The name of Benjamin Franklin is usually associated with the early application of electric current for therapeutic purposes. Franklin is a well known American writer, publisher, scientist and diplomat, who helped to draw up the famous Declaration of Independence and the US Constitution. In 1752 Franklin proved that lightning and the spark from amber were one and the same thing. The story of this famous milestone is a familiar one, in which Franklin fastened an iron spike to a silken kite, which he flew during a thunderstorm, while holding the end of the kite string by an iron key. When lightening flashed, a tiny spark jumped from the key to his wrist. The experiment proved Franklin ‘s theory, but was extremely dangerous – He could easily have been killed.
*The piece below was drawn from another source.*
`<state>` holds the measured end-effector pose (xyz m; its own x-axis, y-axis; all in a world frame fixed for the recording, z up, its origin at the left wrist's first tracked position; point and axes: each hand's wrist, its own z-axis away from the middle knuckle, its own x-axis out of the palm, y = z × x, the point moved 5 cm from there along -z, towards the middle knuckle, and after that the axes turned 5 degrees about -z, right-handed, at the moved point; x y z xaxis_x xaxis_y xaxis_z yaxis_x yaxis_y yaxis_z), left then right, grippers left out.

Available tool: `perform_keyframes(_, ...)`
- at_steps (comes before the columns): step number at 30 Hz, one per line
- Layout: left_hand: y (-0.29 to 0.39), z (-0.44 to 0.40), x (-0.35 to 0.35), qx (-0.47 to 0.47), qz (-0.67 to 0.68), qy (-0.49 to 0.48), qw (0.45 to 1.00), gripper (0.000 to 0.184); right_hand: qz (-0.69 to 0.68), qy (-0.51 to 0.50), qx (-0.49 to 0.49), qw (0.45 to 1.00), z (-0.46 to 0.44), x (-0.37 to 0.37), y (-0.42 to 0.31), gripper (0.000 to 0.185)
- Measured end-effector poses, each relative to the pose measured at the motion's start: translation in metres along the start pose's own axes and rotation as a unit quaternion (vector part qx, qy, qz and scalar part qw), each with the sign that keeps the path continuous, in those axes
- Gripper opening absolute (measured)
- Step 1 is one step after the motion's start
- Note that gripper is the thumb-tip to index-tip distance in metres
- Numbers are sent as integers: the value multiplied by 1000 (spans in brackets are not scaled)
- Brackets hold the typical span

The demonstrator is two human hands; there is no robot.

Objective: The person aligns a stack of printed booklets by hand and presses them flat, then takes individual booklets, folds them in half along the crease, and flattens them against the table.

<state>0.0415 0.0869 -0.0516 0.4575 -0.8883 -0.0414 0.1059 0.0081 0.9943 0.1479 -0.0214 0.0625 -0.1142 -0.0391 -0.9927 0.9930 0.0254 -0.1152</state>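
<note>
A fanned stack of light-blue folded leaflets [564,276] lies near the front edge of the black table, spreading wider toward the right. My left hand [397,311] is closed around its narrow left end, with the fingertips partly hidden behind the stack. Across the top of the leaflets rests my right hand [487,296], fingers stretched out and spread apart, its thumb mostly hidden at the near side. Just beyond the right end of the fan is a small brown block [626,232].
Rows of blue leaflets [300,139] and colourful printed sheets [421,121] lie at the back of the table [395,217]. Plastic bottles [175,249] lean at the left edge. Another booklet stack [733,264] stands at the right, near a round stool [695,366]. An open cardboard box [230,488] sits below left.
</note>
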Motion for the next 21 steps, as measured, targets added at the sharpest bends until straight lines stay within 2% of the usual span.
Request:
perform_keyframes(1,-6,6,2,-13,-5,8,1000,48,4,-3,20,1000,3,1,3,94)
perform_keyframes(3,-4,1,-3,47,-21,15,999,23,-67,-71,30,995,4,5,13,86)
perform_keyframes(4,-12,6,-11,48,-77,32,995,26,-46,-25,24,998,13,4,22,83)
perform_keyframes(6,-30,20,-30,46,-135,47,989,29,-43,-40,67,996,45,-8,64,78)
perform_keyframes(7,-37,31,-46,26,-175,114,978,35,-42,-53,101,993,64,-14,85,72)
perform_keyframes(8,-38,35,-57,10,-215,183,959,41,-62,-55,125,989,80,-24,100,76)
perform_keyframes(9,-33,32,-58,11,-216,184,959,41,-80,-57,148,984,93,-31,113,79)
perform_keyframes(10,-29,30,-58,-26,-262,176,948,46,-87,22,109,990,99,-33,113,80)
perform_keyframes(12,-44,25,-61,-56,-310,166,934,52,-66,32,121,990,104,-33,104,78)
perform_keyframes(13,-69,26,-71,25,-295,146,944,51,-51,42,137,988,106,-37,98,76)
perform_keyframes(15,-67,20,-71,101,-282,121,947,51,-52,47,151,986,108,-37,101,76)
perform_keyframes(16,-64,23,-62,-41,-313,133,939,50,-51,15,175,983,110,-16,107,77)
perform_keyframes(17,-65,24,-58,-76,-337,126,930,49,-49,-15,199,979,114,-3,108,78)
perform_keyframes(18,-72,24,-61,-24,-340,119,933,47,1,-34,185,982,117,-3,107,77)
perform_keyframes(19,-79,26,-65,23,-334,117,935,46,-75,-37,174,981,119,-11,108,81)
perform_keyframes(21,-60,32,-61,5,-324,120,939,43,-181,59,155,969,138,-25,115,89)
In 1747, Franklin in America and William Watson (1715-87) in England independently reached the same conclusion: all materials possess a single kind of electrical “fluid” that can penetrate matter freely but that can be neither created nor destroyed. The action of rubbing merely transfers the fluid from one body to another, electrifying both. Franklin and Watson originated the principle of conservation of CHARGE: the total quantity of electricity in an insulated system is constant.Franklin defined the fluid, which corresponded to vitreous electricity, as positive and the lack of fluid as negative. Therefore, according to Franklin , the direction of flow was from positive to negative–the opposite of what is now known to be true. Franklin called the travel of electricity positive current, from which we get today the notion of something being “positive.” Yet, later the electron, the particle accountable for the movement of electricity was labeled to have a negative charge and thus conventions in science changed from positive electron flow, to negative flow. A subsequent two-fluid theory was developed, according to which samples of the same type attract, whereas those of opposite types repel. He further established that laboratory-produced static electricity was akin to a previously mysterious and terrifying natural phenomenon. When the Royal Society in London published these discoveries, and the lightning rods he soon invented appeared on buildings all over America and Europe, Franklin became world famous. He was elected to the Royal Society in 1756 and to the French Academy of Sciences in 1772. His later achievements included formulating a theory of heat absorption, measuring the Gulf Stream , designing ships, tracking storm paths, and inventing bifocal lenses. Franklin learned of results in German and Italy of the use of electroshock treatment for affected limbs. He treated many persons in his Pennsylvania home. On the whole, he considered his results disappointing, admitting he was not a physician. But due to his fame, many static machines were used in Europe for “franklinization”.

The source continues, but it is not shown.